Sikerei Aman Poli Dalam Kenangan – Hidup dan mati seperti sungai dan laut, di muara mereka akan saling menyapa dan bersatu. Tahun 2018 saya dapat berita kematian berkali-kali. Dari kerabat sendiri, tetangga, mau pun teman yang saya kenal sejak masa kecil. Beberapa dari teman-teman blogger yang awalnya kenal di sosial media lalu berlanjut bertatap muka. Belum selesai hati dari keterciutan, tanggal 19 Desember datang lagi berita kematian. Kali ini dari Desa Ugai, pedalaman Siberut Selatan, Kepulauan Mentawai – Sumatera Barat. Aman Poli yang saya kenal sebagai salah satu penyembuh suku Pedalaman Mentawai, tanggal 17 Desember, hari Senin telah melepaskan nafas terakhir. Rasa sakit di bagian perut yang dideritanya sejak beberapa bulan terkahir akhirnya membuat lelaki tinggi kurus itu berhenti melantunkan lagu pemanggilan roh.
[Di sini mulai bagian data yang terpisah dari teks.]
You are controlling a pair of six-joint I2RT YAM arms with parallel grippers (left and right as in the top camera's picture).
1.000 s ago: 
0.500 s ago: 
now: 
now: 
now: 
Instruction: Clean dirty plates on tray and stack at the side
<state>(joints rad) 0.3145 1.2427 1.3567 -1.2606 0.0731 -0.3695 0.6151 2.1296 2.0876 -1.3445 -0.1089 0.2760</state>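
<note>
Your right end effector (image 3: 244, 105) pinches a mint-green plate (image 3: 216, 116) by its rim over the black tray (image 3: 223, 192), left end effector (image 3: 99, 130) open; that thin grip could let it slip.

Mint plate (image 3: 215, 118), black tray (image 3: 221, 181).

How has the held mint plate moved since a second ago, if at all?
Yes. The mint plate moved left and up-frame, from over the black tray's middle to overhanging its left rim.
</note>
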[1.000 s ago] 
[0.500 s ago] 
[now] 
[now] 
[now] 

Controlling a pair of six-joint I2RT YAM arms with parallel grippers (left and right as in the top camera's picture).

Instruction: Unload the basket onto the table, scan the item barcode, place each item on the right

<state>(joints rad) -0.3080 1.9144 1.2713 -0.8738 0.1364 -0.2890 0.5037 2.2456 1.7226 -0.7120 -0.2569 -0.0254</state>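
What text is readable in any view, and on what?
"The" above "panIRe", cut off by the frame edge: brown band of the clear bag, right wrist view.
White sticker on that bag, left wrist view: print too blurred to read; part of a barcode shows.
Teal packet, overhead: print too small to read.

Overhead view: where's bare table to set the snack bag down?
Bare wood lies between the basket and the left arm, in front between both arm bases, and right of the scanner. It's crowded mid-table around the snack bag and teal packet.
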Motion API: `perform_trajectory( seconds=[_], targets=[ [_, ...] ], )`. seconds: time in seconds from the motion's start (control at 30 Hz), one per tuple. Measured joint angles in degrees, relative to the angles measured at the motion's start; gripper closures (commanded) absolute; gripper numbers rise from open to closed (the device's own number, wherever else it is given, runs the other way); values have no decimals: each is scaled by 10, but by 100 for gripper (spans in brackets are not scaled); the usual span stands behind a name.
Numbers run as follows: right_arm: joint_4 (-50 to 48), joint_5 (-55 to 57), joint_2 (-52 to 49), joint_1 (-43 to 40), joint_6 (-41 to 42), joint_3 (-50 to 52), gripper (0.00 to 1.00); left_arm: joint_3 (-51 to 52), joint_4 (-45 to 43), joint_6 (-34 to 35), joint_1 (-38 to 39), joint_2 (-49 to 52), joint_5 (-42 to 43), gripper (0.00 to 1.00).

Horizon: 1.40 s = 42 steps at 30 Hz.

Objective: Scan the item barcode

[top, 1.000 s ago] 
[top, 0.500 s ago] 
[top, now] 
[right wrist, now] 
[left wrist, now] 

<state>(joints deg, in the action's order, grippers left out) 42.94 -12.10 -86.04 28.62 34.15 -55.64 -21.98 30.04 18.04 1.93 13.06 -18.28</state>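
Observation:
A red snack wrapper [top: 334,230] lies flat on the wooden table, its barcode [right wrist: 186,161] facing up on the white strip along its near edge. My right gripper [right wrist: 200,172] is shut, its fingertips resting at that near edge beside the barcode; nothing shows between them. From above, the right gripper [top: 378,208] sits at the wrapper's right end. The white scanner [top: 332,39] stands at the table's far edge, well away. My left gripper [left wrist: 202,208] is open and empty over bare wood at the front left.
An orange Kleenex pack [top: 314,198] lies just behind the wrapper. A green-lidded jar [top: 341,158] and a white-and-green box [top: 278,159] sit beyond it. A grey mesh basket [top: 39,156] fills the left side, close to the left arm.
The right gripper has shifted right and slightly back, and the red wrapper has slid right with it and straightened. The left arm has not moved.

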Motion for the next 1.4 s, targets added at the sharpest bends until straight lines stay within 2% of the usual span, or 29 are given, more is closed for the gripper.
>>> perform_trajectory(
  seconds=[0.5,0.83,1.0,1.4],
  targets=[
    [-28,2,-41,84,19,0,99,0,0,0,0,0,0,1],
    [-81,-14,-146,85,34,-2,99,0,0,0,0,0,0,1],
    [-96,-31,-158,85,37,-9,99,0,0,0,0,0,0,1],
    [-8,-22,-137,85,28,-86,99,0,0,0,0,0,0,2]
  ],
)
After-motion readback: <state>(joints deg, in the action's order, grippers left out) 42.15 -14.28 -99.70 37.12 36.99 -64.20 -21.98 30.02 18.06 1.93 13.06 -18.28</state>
Hidup dan mati batasnya memang setipis kulit bawang. Nenek saya dulu mengatakan ini berkali-kali. Tapi ketika terjadi pada orang-orang yang kita kenal rasa kehilangan itu tetap menimbulkan rasa kerdil. Rasa tak enak. Rasa yang membuat kita berdiri di padang gurun luas hanya berteman suara angin.
Saya hanya tiga hari bergaul dengan Sikerei Aman Poli. Namun ingatan terhadap wajahnya sampai detik inidemikian terang. Saya pernah mendengarkan percakapannya dalam bahasa yang tidak saya mengerti. Melihatnya tertawa bersama teman-teman sambil menyesap rokok yang terbuat dari tembakau dan digulung daun pisang kering. Sedikit sulit percaya bahwa sekarang ia telah tiada. Pasti banyak yang merasa kehilangan atas kepergiannya. Terutama Suku Mentawai. Kehilangan dukun yang bercokol selama berabad-abad dalam pranata sosial mereka pasti tidak mudah. Saman mereka yang akan selalu dipanggil bila seseorang merasa sakit atau memimpin upacara adat.
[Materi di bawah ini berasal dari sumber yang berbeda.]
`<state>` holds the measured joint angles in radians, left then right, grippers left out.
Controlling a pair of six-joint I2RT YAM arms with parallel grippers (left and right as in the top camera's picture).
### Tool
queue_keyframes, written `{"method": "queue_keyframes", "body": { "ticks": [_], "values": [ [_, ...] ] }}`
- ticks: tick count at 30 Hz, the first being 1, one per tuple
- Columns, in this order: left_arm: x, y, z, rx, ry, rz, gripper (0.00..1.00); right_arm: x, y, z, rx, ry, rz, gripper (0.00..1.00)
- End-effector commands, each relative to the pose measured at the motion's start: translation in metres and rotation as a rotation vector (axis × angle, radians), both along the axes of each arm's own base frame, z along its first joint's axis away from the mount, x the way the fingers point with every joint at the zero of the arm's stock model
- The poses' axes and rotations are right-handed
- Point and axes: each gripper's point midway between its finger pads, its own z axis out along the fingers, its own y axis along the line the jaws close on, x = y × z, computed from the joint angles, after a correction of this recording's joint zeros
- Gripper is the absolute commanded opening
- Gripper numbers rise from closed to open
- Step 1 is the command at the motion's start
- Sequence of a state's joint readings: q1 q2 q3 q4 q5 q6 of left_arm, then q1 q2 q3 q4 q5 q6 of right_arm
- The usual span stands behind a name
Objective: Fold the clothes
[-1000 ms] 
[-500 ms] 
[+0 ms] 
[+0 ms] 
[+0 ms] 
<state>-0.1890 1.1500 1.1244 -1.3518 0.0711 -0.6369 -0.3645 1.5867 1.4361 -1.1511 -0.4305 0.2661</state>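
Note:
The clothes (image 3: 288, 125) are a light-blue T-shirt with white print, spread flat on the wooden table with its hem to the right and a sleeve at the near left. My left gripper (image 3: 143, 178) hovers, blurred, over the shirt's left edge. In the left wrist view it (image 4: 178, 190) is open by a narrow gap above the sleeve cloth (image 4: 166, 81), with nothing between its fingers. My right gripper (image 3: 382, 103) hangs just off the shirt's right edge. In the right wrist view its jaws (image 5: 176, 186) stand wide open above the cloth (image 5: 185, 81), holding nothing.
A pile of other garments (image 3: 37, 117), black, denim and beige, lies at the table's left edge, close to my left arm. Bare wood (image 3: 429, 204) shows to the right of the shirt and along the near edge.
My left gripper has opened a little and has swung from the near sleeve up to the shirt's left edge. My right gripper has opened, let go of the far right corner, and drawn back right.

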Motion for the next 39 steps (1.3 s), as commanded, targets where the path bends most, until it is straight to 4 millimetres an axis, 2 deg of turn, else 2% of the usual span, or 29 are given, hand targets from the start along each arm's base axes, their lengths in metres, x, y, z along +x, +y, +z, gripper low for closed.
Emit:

Sikerei Aman Poli yang Bersahaja
Mendengar kematian Sikerei Aman Poli ini membuat hati “nyenyes’. Membayangkan kalau ke Mentawai lagi pasti kehilangan sesuatu. Pasti tidak akan lagi bertemu dengan sosok jangkung kurus dan berkulit gelap ini. Tak akan mendengar lagi suaranya yang serak dan berusaha bercakap ke dalam bahasa Indonesia. Aman Poli tidak lancar berbahasa Indonesia. Namun sebagai tuan rumah yang baik ia berusaha berkomunikasi dengan tam-tamunya. Sekalipun tersendat sampai capek sendiri mendengar akhir kalimatnya. Tapi senyuman adalah bahasa semesta. Sebetulnya Aman Poli tidak perlu banyak bercakap kepada saya. Tawa dan senyumnya yang terekam dalam memori saya sudah cukup menggambarkan ia seorang lelaki yang baik.
Regenerasi Sikerei
Aman Poli dan Aman Tonem Membawakan Senandung Sikerei
Saya turut prihatin bagi masyarakat Mentawai. Yang tetap mengandalkan Sikerei untuk mengobati orang sakit. Bila satu persatu pergi, pada suatu saat, pranata Sikerei akan pupus dari kebudayaan mereka. Karena regenerasi dalam dunia pengobatan di tempat ini tidak mulus.
Mengapa?
- Baca di sini tentang :Â Cara Orang Suci Mengembangkan Kekuatan Kehendak
Dalam kepercayaan masyarakat Mentawai Sikerei punya kekuatan spiritual, dekat dengan roh nenek moyang, dan dapat menyembuhkan penyakit. Mereka memberi obat sambil melakukan tarian yang disebut Turuk. Selain itu ia pun bertugas sebagai mediator dalam melancarkan komunikasi antara penduduk dengan alam arwah leluhur. Orang Mentawai percaya ketika seseorang sakit jiwanya sedang meninggalkan tubuh. Sekerei lah yang bertugas memanggil agar jiwa orang tersebut segera kembali. Seorang Sikerei juga memimpin upacara adat seperti kematian, kelahiran, membuka ladang, maupun hendak berburu ke hutan.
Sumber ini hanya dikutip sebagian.